What the exercise asks = A verbatim copy of the full data, with no pictures, is the expected answer.
☆ ☆ ☆ ☆
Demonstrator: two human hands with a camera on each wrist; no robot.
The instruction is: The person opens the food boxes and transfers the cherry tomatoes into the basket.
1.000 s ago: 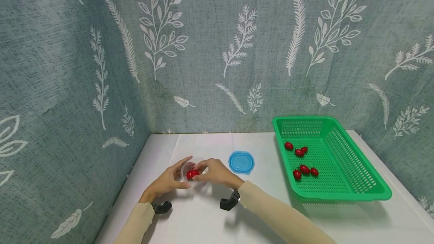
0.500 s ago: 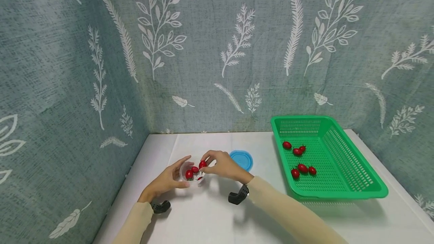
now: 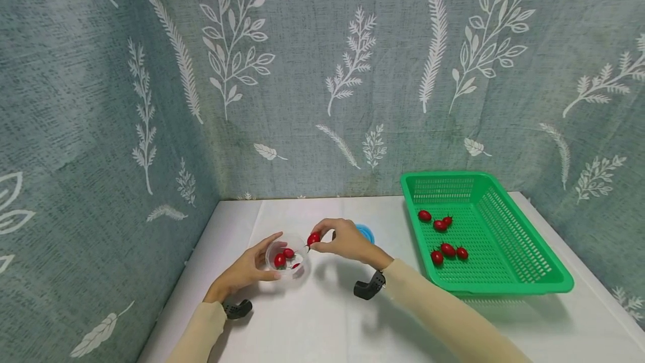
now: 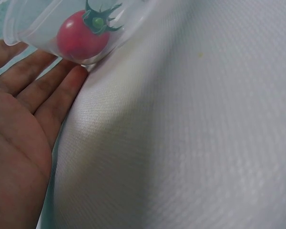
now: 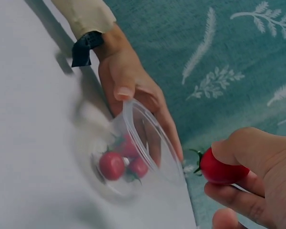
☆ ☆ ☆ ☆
Solution to this task =
Demonstrator: two human hands with a camera on each wrist; no robot.
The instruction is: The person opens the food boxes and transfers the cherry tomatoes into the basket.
1.000 s ago: 
0.500 s ago: 
now: 
now: 
now: 

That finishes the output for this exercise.